In announcing this step, Samigulin
said that it would affect only services on Friday. On other days, they can be
in Russian or other languages. But it is critically important, he suggested, that
the Friday services, the most important in the Muslim weekly calendar, be in
Tatar (info-islam.ru/publ/jandeks_novosti/muftij_tatarstana_v_mechetjakh_respubliki_budut_propovedovat_tolko_na_tatarskom_jazyke/35-1-0-40608).
The Muslim Tatars must save their language,
the mufti continued, because “if a native langue disappears, religion too will
disappear.” Muslim theologians have
pointed out that “there are three things which are not prescriptions of Islam
but which help preserve religion: customs, language and national dress.”
Because Tatarstan has so often been
a bellwether for the direction in which other Muslim republics within the
Russian Federation have proceeded, it is entirely possible that Samigulin’s
decision will be adopted by Muslim Spiritual Directorates (MSD) in far more
places. And to the extent that happens,
it will have three potentially serious consequences.

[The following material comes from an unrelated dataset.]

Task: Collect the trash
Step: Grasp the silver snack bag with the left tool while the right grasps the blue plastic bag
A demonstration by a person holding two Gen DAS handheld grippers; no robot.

First, it will reinforce the
relationship between Islam and those nations which have traditionally followed
it, with the faith strengthening the nation and the nation the faith, and
making it far more difficult for the Russian authorities to monitor and control
what is going on within the mosques and within the nations as well.
Second, by promoting the spread of
national languages at the expense of Russian, Samigulin’s decision will limit
both contacts among Muslims of various nationalities and the spread of Islam to
ethnic Russians and Russian speakers, two developments Moscow may in fact
welcome.
And third – and this is the most
intriguing – by promoting the use of local languages, this move will allow ever
more Muslims in Russia to read the Koran and other Islamic holy writings in
their national languages, a development that many see as a precondition for a
reformation in Islam just as the translation of the Bible from the Vulgate
Latin did in Western Christianity.
The history of the use of national
languages in mosques in Russia is a complicated one. In pre-Soviet times, many
of the services were conducted in Arabic, a language that few parishioners
knew. In Soviet times, Tatar was widely used in mosques outside of Tatarstan,
including in Moscow, even when it was being replaced by Russian in that republic.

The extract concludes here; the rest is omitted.